CERN Accelerating science

OAIHarvest Admin Guide

Contents

1. Overview
2. OAI Data Harvesting
       2.1 OAIHarvest Admin Interface
       2.2 oaiharvest commmand-line tool

1. Overview

The OAI Harvest module handles metadata gathering between OAI-PMH v.2.0 compliant repositories. Metadata exchange is performed on top of the OAI-PMH, the Open Archives Initiative's Protocol for Metadata Harvesting. The OAI Harvest Admin Interface can be used to set up a database of OAI sources and open your repository for OAI harvesting.

2. OAI Data Harvesting

In order to periodically harvest metadata from one or several repositories, it is possible to organize OAI sources through the OAI Harvest Admin Interface. The interface allows the administrator to add new repositories as well as edit and delete existing ones. Once defined, run the oaiharvest command-line tool to start periodical harvesting of these repositories based on your settings.

(Note that you can alternatively use the oaiharvest command-line tool to perform a manual harvesting of a repository independently of the settings in OAI Harvest admin interface, and save the result into a file. This lets you specify the OAI arguments for the harvesting (verb, dates, sets, metadata format, etc.). You would then need to run bibconvert and bibupload to integrate the harvested records into your repository. This method can be useful to play with repositories, or for writing custom harvesting scripts, but it is not recommended for periodical harvesting. Run oaiharvest -h for additional information.)

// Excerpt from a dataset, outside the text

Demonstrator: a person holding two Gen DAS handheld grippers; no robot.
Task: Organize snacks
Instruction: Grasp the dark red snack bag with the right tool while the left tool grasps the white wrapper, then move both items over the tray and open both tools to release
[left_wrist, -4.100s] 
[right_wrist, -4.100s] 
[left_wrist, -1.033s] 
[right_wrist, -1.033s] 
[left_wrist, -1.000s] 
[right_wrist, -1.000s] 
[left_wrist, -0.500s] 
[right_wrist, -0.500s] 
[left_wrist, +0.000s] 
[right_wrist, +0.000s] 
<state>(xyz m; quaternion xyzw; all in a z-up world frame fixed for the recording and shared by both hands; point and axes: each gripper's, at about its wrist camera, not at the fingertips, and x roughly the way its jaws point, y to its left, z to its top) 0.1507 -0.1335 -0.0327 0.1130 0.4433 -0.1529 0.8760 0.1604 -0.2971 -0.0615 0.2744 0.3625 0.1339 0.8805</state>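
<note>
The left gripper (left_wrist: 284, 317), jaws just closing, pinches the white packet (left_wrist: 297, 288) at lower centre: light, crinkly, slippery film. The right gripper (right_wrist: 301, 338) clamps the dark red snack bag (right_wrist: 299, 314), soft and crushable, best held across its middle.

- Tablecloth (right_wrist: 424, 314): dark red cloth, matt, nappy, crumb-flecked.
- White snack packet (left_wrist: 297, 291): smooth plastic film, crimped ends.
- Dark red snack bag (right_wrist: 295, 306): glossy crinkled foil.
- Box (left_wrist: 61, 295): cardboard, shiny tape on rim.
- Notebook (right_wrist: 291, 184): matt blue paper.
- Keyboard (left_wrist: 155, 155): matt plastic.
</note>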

2.1 OAI Harvest Admin Interface

Add OAI sources

The first step requires the administrator to enter the baseURL of the OAI repository. This is done for validation purposes - i.e. to check that the baseURL actually points to an OAI-compliant repository. (Note: the validation simply performs an 'Identify' query to the baseURL and parses the reply with crucial tags such as OAI-PMH and Identify).
Once the baseURL is validated, the administrator is required to fill into the following fields:

Edit and delete OAI sources

Once a source has been added to the database, it will be visible in the overview page, as shown below

name baseURL metadataprefix frequency bibconvertfile postprocess actions
cds https://cds.cern.ch/oai2d marcxml daily NULL h-u edit / delete / test / history / harvest

At this point it will be possible to edit the definition of this source by clicking on the appropriate action button. All the fields described in 2.2.1 can be modified (except for the Starting date). There is no more validation at this stage, hence, please take extra care when editing important fields such as baseurl and metadataprefix.
OAI repositories can be removed from the database by clicking on the appropriate action button in the overview page.

Testing OAI sources

This interface provides the possibility to test OAI harvesting settings. In order to see the harvesting and postprocessing results, administrator has to provide record identifier (insige the harvested OAI source) and click "test" button. After doing this, two new frames will appear. The upper contatins original OAI XML harvested from the source. The second contains the result of all the postprocessing activities or an error message.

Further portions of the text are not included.